Defense against wide-ranging cyberthreats to our networks and infrastructure clearly is going to be a challenge that will not diminish. And the means to inject these threats is expanding. Foes likely will have the ability to identify, locate and act against our network nodes, both physically and virtually. As an example, Russian forces operating in Ukraine have employed EW and signals intelligence to locate and destroy Ukrainian nodes by using mass artillery barrages.
But the challenges do not end there. Capabilities we have taken for granted may not be available to us. It takes time and top-notch command and control to build an expeditionary information infrastructure. No enemy wittingly will allow us the opportunity to establish the robust network infrastructure necessary to support strong IoT capabilities. Perhaps phased fielding of capabilities is part of the answer.
The question this raises is: How does the IoT fit into future service expeditionary concepts at the operational and tactical levels? What is the effect on expeditionary forces, especially in an operation’s vulnerable early stages, when networks typically are single thread and an adversary with a modest intelligence collection capability can locate and target network information nodes, physically or otherwise? Not only is the infrastructure in an expeditionary environment extremely lean, but it also takes time to establish the needed robustness to support information flow.

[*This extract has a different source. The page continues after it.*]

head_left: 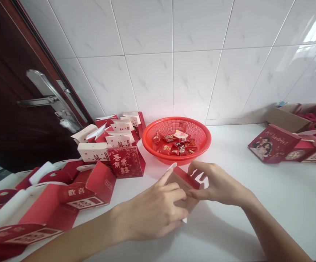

What is the effect on critical command and control capabilities when the thin, underdeveloped network backbone is overwhelmed by IoT devices seeking to collect and move information? How do we effectively install, configure, operate and manage this network?
A force becoming reliant on the IoT must address many issues. We need to spend more time at the operational and tactical levels thinking about concepts, phased design of the architecture and support doctrine.